The Center for Community Engaged Learning (CCEL) hosted their ninth annual Give a Little, Feed a Lot food drive on Saturday, September 16. Starting at about 9:30 a.m., student volunteers began showing up on the Green Space for registration. Students received t-shirts and were assigned teams before they boarded school buses that brought them to various neighborhoods around Manchester.
Each team was given a shopping cart and a route to walk and collect any non-perishable food items donated by Manchester residents. Donated items were left in paper bags marked with orange labels in front of participating residents’ homes. When students’ carts were full, they were taken to one of several drop off locations where more volunteers waited to transport the collected goods back to SNHU.
Upon returning back to SNHU, volunteers were rewarded with BBQ served on the Green Space as well as the sight of the incredible amount of food they gathered being loaded onto trucks for donation to the New Hampshire Food Bank. Thanks to the hard work and collaboration of SNHU volunteers and the generosity of residents of the North End of Manchester, the event resulted in a record breaking collection of food.

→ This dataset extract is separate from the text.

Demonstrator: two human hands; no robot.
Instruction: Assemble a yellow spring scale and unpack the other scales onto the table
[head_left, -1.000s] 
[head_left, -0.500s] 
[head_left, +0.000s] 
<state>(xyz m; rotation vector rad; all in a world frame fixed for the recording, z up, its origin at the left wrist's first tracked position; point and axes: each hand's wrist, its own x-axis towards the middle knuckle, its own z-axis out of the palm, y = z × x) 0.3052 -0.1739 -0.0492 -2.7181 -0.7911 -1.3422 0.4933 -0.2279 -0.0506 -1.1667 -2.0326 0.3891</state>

“GALFAL was an enormous success this year with over 130 volunteers,” said Kelly Hobbs, associate director of CCEL. “It was so successful we collected 8,680 pounds of food. That beats our SNHU record set in 2010 when we collected 8,390. Over the past 9 years we’ve collected a total of 60,298 pounds. It was so great to see the many different faculty and staff members, students and teams out there on Saturday.”
Despite this record breaking year, Elizabeth Richards, Director of the CCEL, has even bigger hopes for next year. “We’re so excited that next year is our tenth food drive. We have big plans to make it bigger than ever- our goal is to reach 10,000 pounds in honor of the tenth anniversary of this SNHU tradition,” said Richards.
Elle Tibbitts, also from the CCEL, was pleased with the turnout of the event. “It was an incredible finale! After three years of organizing the annual Give a Little, Feed a Lot food drive, to end with 134 volunteers and enough food to fill two trucks was an amazing feeling,” said Tibbitts.